Greenglass, a machinist working on the Manhattan Project in Los Alamos and the brother of Ethel Rosenberg, was arrested on June 15, 1950.  His arrest prompted Julius’ initial interview and the surveillance that followed.  Julius was arrested on July 17, 1950 after being interviewed on June 16.  Ethel was arrested one month later, based largely on new testimony given by her brother on August 11.  In this August statement, Greenglass specifically pointed out that his sister, Ethel, had typed the notes that were delivered to the Soviets, and not his wife Ruth, who had been identified in Greenglass’ original interview.

Greenglass and his testimony served as the foundation for the prosecution’s case.  It was Greenglass’ claim that Ethel had typed the notes that he made from knowledge gleaned at Los Alamos.  These notes were then given to Anatoly A. Yakovlev, the Soviet vice consul in New York City, through the courier Harry Gold.  Many years later however, Greenglass confided to author Sam Roberts – who was researching his book The Brother – that indeed it was most likely Ruth who had done the typing and not Ethel. In 1950 Greenglass had implicated Ethel to spare the life of the mother of his children, choosing to sacrifice his sister in the process.

Greenglass’ decision to change his testimony and accuse his sister Ethel rather than his wife Ruth came as a welcome turn of events for government prosecutors, who believed that they could use Ethel as a lever against Julius and force him to give up more names by charging her equally with him.  However, this tactic did not work as planned, as Ethel committed to stand by her husband and refused to incriminate herself or anyone else.  During their sessions in court, both of the Rosenbergs upheld their Fifth Amendment rights and refused to divulge other names or admit to Communist Party ties in the past.

Greenglass's sketch of an implosion-type nuclear weapon, ca. September 1945.

Greenglass’s sketch of an implosion-type nuclear weapon, ca. September 1945.

The specific information that was alleged to have been relayed to the Soviets, per Greenglass’ testimony, can be divided into four categories:

  1. General information about the layout of the labs at Los Alamos and potential recruits working on the Manhattan Project.
  2. Description and a sketch of the lens molds that were used in experiments of the implosion-type bomb.
  3. Description of what Greenglass referred to as a naval-type bomb, which was the type dropped on Nagasaki.
  4. Description and a sketch of an experiment to determine a reduction in the amount of plutonium or uranium needed to construct an atomic bomb.
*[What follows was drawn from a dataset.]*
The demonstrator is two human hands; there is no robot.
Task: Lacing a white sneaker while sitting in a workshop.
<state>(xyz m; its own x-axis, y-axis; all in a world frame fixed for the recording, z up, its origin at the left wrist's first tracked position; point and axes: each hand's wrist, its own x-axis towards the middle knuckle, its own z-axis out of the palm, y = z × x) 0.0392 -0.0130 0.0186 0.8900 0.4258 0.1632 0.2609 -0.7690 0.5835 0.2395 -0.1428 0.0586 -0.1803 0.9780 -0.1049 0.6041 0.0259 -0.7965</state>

The evaluations required in arguing and adjudicating the Rosenberg trial were complicated by a wide variety of factors; even discussing certain allegations in an open court proved problematic, as much of the information under review was classified.

Most importantly, because the Rosenbergs had been charged with conspiracy, there did not need to be any concrete evidence against them to arrive at a verdict of guilty. And indeed, over the course of the trial, no evidence was ever produced that showed that the couple had successfully passed information on to the Soviets.

While treason is one of the hardest crimes to prosecute, conspiracy is among the easiest.  Hearsay testimony can be admissible in a conspiracy case, and once a conspiracy has been proven to exist, all members involved can be held accountable for the actions of the others regardless of their knowledge of others’ acts. In addition, the success of a conspiracy does not have to be proven, only that those involved conspired towards an agreed upon goal.

The lack of concrete evidence presented in the trial combined with the media frenzy surrounding the proceedings to incite strong feelings among the public. As the trial moved forward and sentences were issues, many would come to believe that the punishments handed down were excessive, regardless of innocence or guilt, and that the process used to arrive at a verdict was deeply flawed.